Norma Clarke is a professor of 18thcentur­y literature who has written superbly on Dr Johnson and his circle.

She is also the sister of Nicky Clarke, celebrity hairdresse­r, whose own circle includes Elton John and Naomi Campbell. Nicky Clarke, who helped devise the Purdey cut for Joanna Lumley, has also styled the tresses of Fergie and Di, Liz Hurley and Liz Taylor.

Most importantl­y, however, Nicky and Norma Clarke are two of the six children of Rena, Matriarch with a capital M, who is now 95 and lives in a granny flat above the Marylebone salon of her second hairdressi­ng son, Michael van Clarke. Rena is Greek (she pronounces Waitrose ‘Whatross’) and doesn’t leave the house without holy water, religious icons and pamphlets about the lives of the saints. She is also the star of Not Speaking, but then Rena – a narcissist of the old school – has always been the star of her own story.

The book’s title refers to a number of issues concerning Clarke family communicat­ions. When Rena married Bill in 1945, neither spoke the other’s language: Bill Clarke was a sergeant major in the British army and Rena was an Athenian beauty. They moved to a council flat on the Old Kent Road with no bathroom and an outside loo. Bill worked as a turbine operator at Bankside Power Station – which later became Tate Modern – and Rena learnt her rudimentar­y English while comporting herself like royalty (Prince Philip, she liked to remind her children, was also Greek).

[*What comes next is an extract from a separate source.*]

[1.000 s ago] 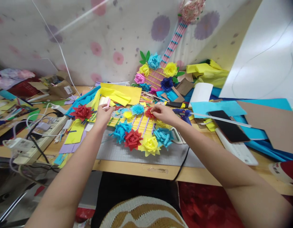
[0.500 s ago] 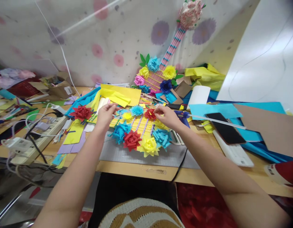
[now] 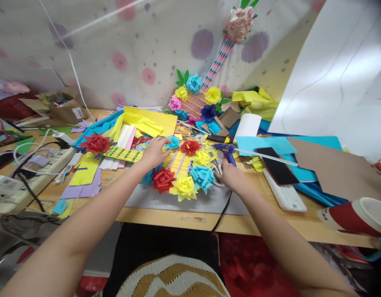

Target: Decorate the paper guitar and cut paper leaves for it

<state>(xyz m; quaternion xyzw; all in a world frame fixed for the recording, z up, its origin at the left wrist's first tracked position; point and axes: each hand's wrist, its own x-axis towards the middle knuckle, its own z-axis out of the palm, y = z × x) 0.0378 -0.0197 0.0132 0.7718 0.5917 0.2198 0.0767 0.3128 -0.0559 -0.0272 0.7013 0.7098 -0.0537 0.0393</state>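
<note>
A flat yellow paper guitar (image 3: 180,161) with purple strings lies on a grey mat (image 3: 147,197), ringed by paper flowers. My left hand (image 3: 156,152) rests over its upper left side, fingers apart, beside a small light blue flower (image 3: 172,142). My right hand (image 3: 232,176) is at the guitar's right, against the handle of a blue glue gun (image 3: 228,152) and a pair of scissors (image 3: 217,166). Its grip is partly hidden. A red flower (image 3: 190,147), a yellow flower (image 3: 184,187) and a larger light blue flower (image 3: 202,176) sit on the guitar.
A pink flowered guitar (image 3: 217,64) leans at the back wall. On the right are a phone (image 3: 277,166), a white case (image 3: 285,192), cardboard (image 3: 335,165) and a red-and-white cup (image 3: 348,216). A power strip (image 3: 48,179) with cables lies left. Yellow paper (image 3: 153,121) lies behind.
My right hand has left the red flower and moved down and right to the glue gun and scissors. My left hand has moved right, onto the guitar body. The view has shifted slightly.
</note>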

Rena’s 13-year affair with the Greek Cypriot minicab driver who sired her youngest child, Tina, was never spoken about and Rena still can’t understand why Tina is upset that the father she adored was not her father at all. This is because for Rena, as Norma explains, ‘The notion that you might see something from the other person’s point of view was not only “stupid” but somehow suspect.’

During the writing of Not Speaking, Nicky and Michael were not speaking because of a fight about where Rena, now widowed, should live. Before moving to Michael’s specially-built flat, Rena spent ten years in a swanky pad belonging to Nicky. Both brothers want to claim Rena as their prize: this is her effect on men. On the morning of her 90th-birthday party Nicky had five different dresses, worth £400 each, delivered to her flat.

The Clarkes are a close-knit clan and so the stand-off between Michael and Nicky has been unusual and upsetting. Norma, speaking in her own tongue, compares it to Greek tragedy. More specifical­ly, she compares Nicky to the great Achilles sulking in his tent, and Michael to Agamemnon. Rena herself, the face who launched a thousand angry emails, is of course Helen. It’s a witty and apt analogy, not least because Alexander Pope’s satire on the abduction of Helen, The Rape of the Lock – a favourite poem of Norma’s – is about the theft of a lock of hair: ‘What mighty contests rise from trivial things,’ Pope writes.

Centring on the stand-off between her brothers, Norma Clarke’s exploratio­n of the family tensions uses literature to help unravel the knots. Her framework is Greek tragedy, but the Clarke culture clashes are often pure comedy. For example, while on holiday in Majorca, the siblings visit Deia, which for Nicky is where Princess Di retreated to Richard Branson’s luxury hotel after her marriage broke down, and for Norma is the place where Robert Graves once lived.

When his mother turned 90, Michael arranged for her to have a Lifebook autobiogra­phy, in which her children compiled their memories and a ghost-writer impersonat­ed Rena herself. I Was a Greek War Bride, as the book was called, was not exactly ‘lies’, as Rena confided to Norma, ‘but it’s not the whole truth. If I told the truth, everybody would run away.’ Books can be dangerous weapons, as Norma and Rena know.

‘I understood her fear,’ Norma writes. ‘I felt it myself. The devil was in the room.’ Truthful, fearless and loving, Not Speaking will certainly give the Clarkes something to speak about.